_WHAT TO PRODUCE:_ Set down all of the data that follows word for word, without the images.

_SOURCE DATA:_
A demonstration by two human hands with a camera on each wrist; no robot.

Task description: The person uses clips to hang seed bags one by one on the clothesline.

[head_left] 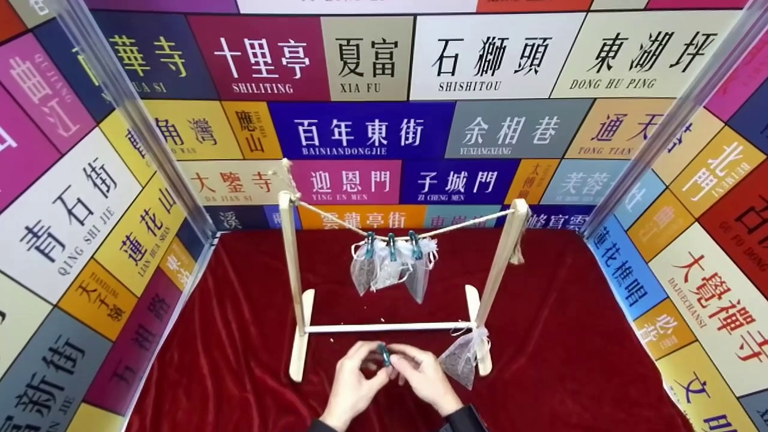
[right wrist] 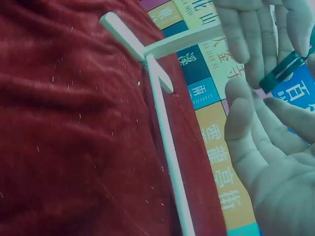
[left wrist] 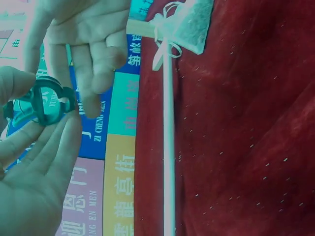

_WRITTEN ANSWER:_
A demonstration by two human hands with a camera on each wrist; no robot.

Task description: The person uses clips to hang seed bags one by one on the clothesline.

[head_left] 
[right wrist] 
[left wrist] 

There is nothing else to this exercise.